Я суетился, носился по стране из края в край, как бешеный телок по загородке. Всё доказывал и себе, и Гордею, и Бог весть кому ещё, что я-то и здоров, что я-то не какой-нибудь там прибитый мешком ваньзя, всю жизнь лез в Книгу Гиннесса…
А эффект?
А эффект таки одинаковый. Нулевой.
Один проспал себя под газеткой. Другой проспорил, прокатал себя.
Ни своего колоска, ни родной кровинки…
Тогда зачем я жил? Для чего живу? Лишь чтоб возить в музей далёкую землю?
Та земля — памятник во вчера ушедшим и не укором ли будут нам с Гордеем их смерти?
Сорок ещё не вечер.
Ходит же по земле душа, которая могла бы понимать меня. Встретить бы, опереться бы на родное плечо, почувствовать себя нужным, необходимым.
Эхма, ослабнет человек — слабее воды, а укрепится — крепче камня…
Я ловлю себя на том, что шарю глазами по противоположному берегу. Ищу Раису.
И успокаиваюсь, когда нахожу её на самом бугре.
Облитая золотом закатного солнца, она махала, конечно же, мне рукой.
Правда, вряд ли она могла меня видеть против солнца далеко внизу, в плотной тени. Но тогда кому же ещё могла она зовуще махать?
Постой, постой…
Боже, да как я раньше до этого не допёр?! Не будь этого, чего б ты и звала меня?
Тебя ж наверно по моему письму-слезнице откомандировали ко мне в жёны! Как говорится, целевым назначением.

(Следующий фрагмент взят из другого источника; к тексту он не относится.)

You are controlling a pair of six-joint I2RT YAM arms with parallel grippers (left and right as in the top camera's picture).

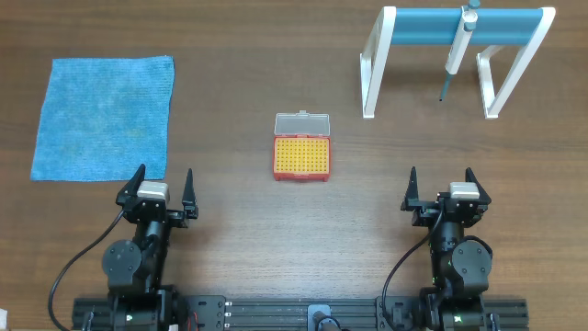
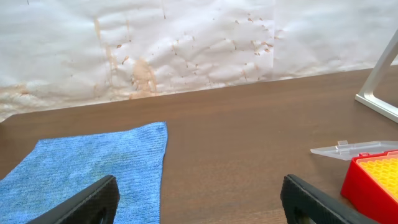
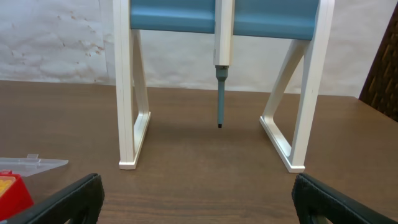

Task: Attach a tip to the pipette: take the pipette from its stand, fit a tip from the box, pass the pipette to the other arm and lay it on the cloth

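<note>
Wooden table (image 1: 230, 257) — cloth (image 1: 103, 118), tip box (image 1: 301, 156), stand (image 1: 423, 28)

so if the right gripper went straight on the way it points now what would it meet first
Likely the white and grey pipette hanging from the white stand with a blue bar: it sits straight ahead of the right gripper, between the stand's legs. Height is unclear, so the gripper might pass under its lower end.
</note>
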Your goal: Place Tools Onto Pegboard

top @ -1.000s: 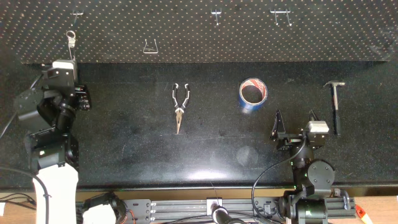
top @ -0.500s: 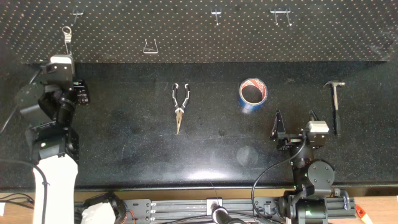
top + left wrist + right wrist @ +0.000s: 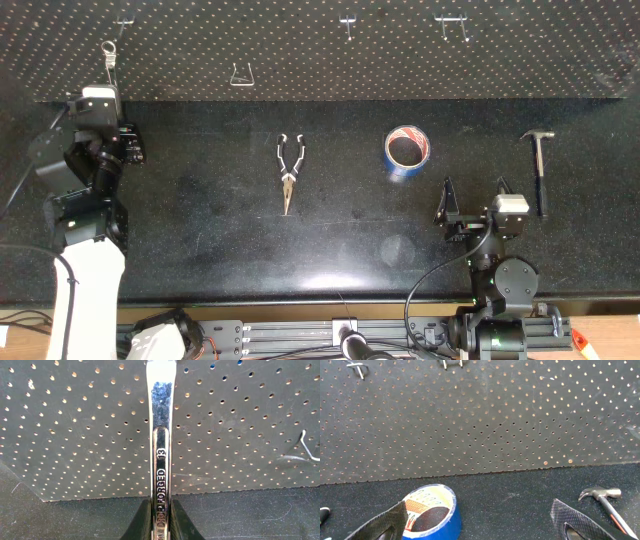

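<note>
Your left gripper (image 3: 160, 506) is clamped on the shank of a chrome wrench (image 3: 161, 450), its two fingers pressed to either side of the steel. The wrench stands upright in front of the pegboard (image 3: 75, 435). In the top view it sits at about ten o'clock of the work surface, with its upper end over the perforated panel. A wire hook (image 3: 122, 19) lies at roughly one o'clock of that end, near it. You cannot tell from these views whether the wrench touches the hook or the board.

Your right gripper (image 3: 473, 186) rests low over the black table (image 3: 200, 230) at about four o'clock of the surface, jaws wide apart and holding nothing. In its wrist view the two dark fingertips (image 3: 382, 524) frame the table ahead.

The blue roll of tape (image 3: 407, 150) stands on the table at eleven o'clock of the right gripper, near it but apart. The hammer (image 3: 540, 172) lies at three o'clock of the tape, well apart, its head toward the pegboard and its handle pointing to six o'clock. The needle-nose pliers (image 3: 290, 172) lie near the middle of the table at nine o'clock of the tape, handles toward the board and nose toward six o'clock.

On the pegboard more hooks wait: a triangular wire holder (image 3: 241, 75) at eleven o'clock of the pliers, and a double hook (image 3: 452, 24) at one o'clock of the tape.
</note>
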`<action>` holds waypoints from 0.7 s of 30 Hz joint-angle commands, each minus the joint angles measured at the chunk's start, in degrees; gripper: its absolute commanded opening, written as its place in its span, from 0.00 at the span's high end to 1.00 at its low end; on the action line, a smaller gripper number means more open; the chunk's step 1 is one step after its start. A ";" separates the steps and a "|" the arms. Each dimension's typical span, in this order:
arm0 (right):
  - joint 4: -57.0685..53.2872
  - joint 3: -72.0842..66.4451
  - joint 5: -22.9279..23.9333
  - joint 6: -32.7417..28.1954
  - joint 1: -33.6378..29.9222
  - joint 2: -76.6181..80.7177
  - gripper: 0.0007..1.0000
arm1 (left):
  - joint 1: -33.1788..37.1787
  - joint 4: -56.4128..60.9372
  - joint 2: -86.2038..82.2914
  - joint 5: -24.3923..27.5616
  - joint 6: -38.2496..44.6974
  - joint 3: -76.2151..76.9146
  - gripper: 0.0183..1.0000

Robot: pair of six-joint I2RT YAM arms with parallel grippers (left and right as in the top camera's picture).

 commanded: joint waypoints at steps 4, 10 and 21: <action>-0.33 -0.20 0.50 0.63 0.39 -0.26 0.07 | -0.09 3.23 1.14 -0.66 -1.07 0.35 0.99; -0.31 -0.20 0.50 0.63 0.39 -0.26 0.07 | -0.20 3.48 1.33 0.85 -1.07 0.35 0.99; -0.33 -0.20 0.52 0.63 0.39 -0.26 0.07 | -0.20 1.92 1.33 1.31 -1.03 0.35 0.99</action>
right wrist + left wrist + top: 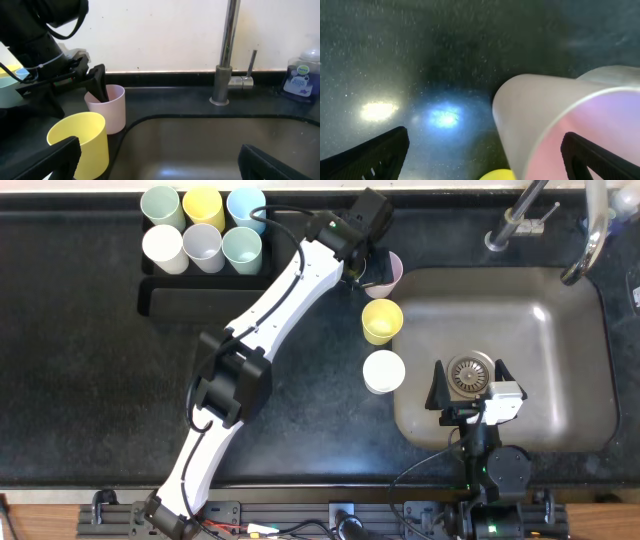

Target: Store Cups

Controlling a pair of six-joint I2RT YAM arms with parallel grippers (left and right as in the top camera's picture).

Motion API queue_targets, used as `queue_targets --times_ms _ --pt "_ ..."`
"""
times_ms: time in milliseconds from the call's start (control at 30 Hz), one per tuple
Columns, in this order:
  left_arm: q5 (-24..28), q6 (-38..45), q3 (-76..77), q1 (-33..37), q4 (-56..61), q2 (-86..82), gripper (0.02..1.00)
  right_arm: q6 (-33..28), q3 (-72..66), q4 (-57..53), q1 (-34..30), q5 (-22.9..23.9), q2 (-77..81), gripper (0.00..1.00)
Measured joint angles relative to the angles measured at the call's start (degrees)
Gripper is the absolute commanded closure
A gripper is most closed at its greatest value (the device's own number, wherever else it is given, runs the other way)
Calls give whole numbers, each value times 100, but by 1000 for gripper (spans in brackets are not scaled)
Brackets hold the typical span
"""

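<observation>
I am straddling the wall of the pink cup (112, 107) with my left end effector (482, 140) spread, the cup standing on the table (100, 380) at the sink (560, 310) edge, where an off-centre squeeze could tip it into the yellow cup (381, 320).

Black speckled worktop (80, 380) fitted with steel sink (560, 410); tap (227, 50) mounted behind; white wall (160, 30) beyond; blue soap bottle (302, 75) placed near tap.
</observation>
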Motion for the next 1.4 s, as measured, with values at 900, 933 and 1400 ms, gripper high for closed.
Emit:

Прочитали мою слезницу и сказали: надо выполнять. Москва не может не уважить. Писанину не будем размазывать. Поезжай!
Вот подполковник на пятый день и проявись по моей грамотке у меня на фазенде.

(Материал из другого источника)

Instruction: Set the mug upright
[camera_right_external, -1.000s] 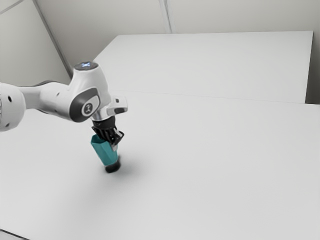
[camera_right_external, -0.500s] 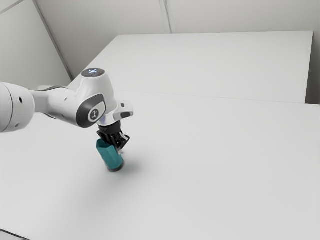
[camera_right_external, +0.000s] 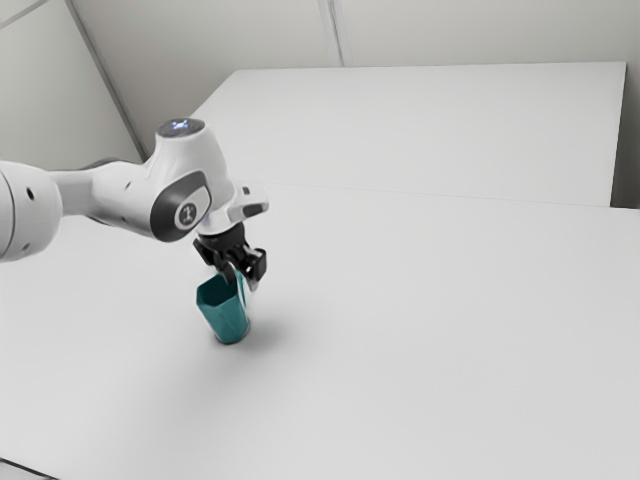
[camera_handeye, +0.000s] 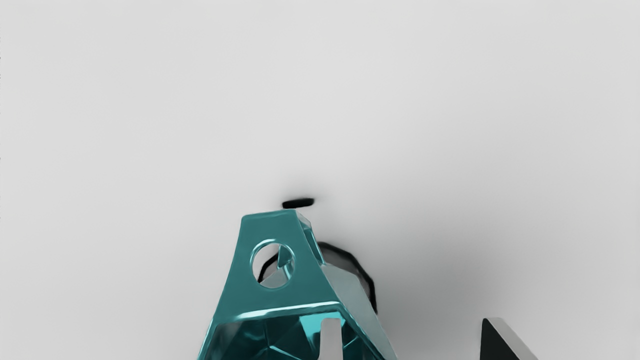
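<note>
Looks nearly done, with the mug (camera_right_external: 224, 316) less tilted now and close to upright on the tabletop (camera_right_external: 400, 330), and the end effector (camera_handeye: 411, 325) raised toward its rim (camera_handeye: 287, 311), released, one finger (camera_handeye: 331, 342) inside to clear.

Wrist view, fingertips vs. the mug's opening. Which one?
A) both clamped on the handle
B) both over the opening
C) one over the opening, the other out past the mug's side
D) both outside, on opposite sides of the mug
C: one fingertip shows against the open mouth of the mug, while the other fingertip stands apart, beyond its side wall.
</note>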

А ты припоздала. Женщины всегда опаздывают, особенно красивые. И представилась, хитрюшка, корреспонденткой… Это ж так, для блезиру… Тонкая дипломатия. Я ж теперь всё понимаю!
Ну в самом деле.
Не брякнешь же ты, что приехала ко мне в жёны? А корреспондентка… Удобно…
Всё вызнаешь про меня. Взвесишь. Присмотришься. Притрёшься. А там и картёшки на стол…
Эх да Раиска!
Зови не зови, я сейчас и без зова явлюсь к тебе. Не стану ждать вечера. Я тебе сейчас бухну: будь моей!
Я так долго шёл к тебе. Сколько объездил, сколько обежал, а тебя всё не встретил. Ты сама приехала ко мне. Это Боженька сжалился надо мной да и пошли тебя мне в Дар с небес.
Мой божий подарок…
Последнее божье мне подношенье…
Я иду… Я иду к тебе, жаль моя…»
19
Валерка подобрался встать.
Но тут же снова рухнул в вязкий уют ила.
Свежий холодок вечера выступил над водой. Валерке расхотелось вот так сразу выбираться из чёрной томной теплыни, и он, зябко передёрнувшись, ещё глубже зарылся в самые недра жара, что скопил день-год.
Уже порядочно отдохнул Валерка.
На душе было хорошо, сладостно-дремотно. И было он уже задремал, как до его сторожкого уха добежало с дороги бедовое пенье. С подплясом:
Похоже, певун был под большими градусами и угарно наплясывал лезгинку.
Уж этой лезгинки Валерка накушался выше глаз в Насакирали. Нож в зубы и ну настёгивать, и ну шутоломить.
И даст же Бог людям танец!
Пьянь болотную Валерка обегал. «Вот эти дятлы рюмкой роют себе могилу… Не буду им мешать…»
Нарвись, эти мордохваты ещё примут в кулаки. Угладят бока. Начистят хариус кирпичом.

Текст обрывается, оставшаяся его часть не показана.